| Action item |
Copy out again, unchanged, the line that contains "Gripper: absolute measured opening" and every line after it down to the last line of the data.

----

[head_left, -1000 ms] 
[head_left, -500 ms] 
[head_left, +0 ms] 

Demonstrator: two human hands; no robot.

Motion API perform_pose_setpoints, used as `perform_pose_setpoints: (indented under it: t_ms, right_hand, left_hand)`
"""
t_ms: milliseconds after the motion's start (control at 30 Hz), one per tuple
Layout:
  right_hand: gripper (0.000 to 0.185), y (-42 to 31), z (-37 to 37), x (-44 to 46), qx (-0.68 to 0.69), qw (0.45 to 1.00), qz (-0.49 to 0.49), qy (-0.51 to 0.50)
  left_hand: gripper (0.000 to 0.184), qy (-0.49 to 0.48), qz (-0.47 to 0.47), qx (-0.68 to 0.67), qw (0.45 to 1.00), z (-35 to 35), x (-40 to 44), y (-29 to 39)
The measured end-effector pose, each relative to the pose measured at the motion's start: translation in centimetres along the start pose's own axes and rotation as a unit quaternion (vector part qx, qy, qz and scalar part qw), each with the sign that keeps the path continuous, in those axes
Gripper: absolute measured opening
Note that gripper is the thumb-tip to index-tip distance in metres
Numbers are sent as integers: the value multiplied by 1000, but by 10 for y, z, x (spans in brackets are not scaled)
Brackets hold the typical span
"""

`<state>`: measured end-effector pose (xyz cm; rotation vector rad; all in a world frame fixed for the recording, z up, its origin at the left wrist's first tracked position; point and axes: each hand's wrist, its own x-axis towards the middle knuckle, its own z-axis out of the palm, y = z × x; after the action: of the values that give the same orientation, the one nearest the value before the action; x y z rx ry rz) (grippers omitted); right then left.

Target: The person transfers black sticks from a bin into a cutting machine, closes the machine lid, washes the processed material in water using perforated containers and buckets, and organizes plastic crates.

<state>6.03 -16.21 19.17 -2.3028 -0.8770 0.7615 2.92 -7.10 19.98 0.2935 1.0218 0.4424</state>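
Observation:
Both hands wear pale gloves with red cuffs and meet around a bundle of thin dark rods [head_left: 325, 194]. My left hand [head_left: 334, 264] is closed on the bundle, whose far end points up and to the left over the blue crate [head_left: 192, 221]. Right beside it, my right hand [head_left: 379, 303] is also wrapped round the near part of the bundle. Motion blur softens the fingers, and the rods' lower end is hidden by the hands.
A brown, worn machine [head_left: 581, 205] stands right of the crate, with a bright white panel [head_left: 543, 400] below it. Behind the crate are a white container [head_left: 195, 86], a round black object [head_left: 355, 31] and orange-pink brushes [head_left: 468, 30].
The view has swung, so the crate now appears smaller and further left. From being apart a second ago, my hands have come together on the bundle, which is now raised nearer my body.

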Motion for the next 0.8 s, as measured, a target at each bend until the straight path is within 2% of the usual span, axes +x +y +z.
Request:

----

| Written reply |
Gripper: absolute measured opening
Note that gripper is the thumb-tip to index-tip distance in metres
Numbers are sent as integers: the value multiplied by 1000, but by 10 for y, z, x (spans in brackets are not scaled)
Brackets hold the typical span
"""

`<state>`: measured end-effector pose (xyz cm; rotation vector rad; all in a world frame fixed for the recording, z up, its origin at the left wrist's first tracked position; point and axes: each hand's wrist, its own x-axis towards the middle knuckle, its own z-axis out of the palm, y = z × x; after the action: of the values that give the same orientation, the one nearest the value before the action; x y z rx ry rz) (grippers omitted); right then left.

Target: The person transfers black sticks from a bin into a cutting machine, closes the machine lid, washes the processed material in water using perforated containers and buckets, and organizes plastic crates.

<state>6.03 -16.21 19.17 -2.3028 -0.8770 0.7615 2.92 -7.10 19.98 0.2935 1.0218 0.4424</state>
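Observation:
Both hands wear pale gloves with red cuffs and meet around a bundle of thin dark rods [head_left: 325, 194]. My left hand [head_left: 334, 264] is closed on the bundle, whose far end points up and to the left over the blue crate [head_left: 192, 221]. Right beside it, my right hand [head_left: 379, 303] is also wrapped round the near part of the bundle. Motion blur softens the fingers, and the rods' lower end is hidden by the hands.
A brown, worn machine [head_left: 581, 205] stands right of the crate, with a bright white panel [head_left: 543, 400] below it. Behind the crate are a white container [head_left: 195, 86], a round black object [head_left: 355, 31] and orange-pink brushes [head_left: 468, 30].
The view has swung, so the crate now appears smaller and further left. From being apart a second ago, my hands have come together on the bundle, which is now raised nearer my body.
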
Motion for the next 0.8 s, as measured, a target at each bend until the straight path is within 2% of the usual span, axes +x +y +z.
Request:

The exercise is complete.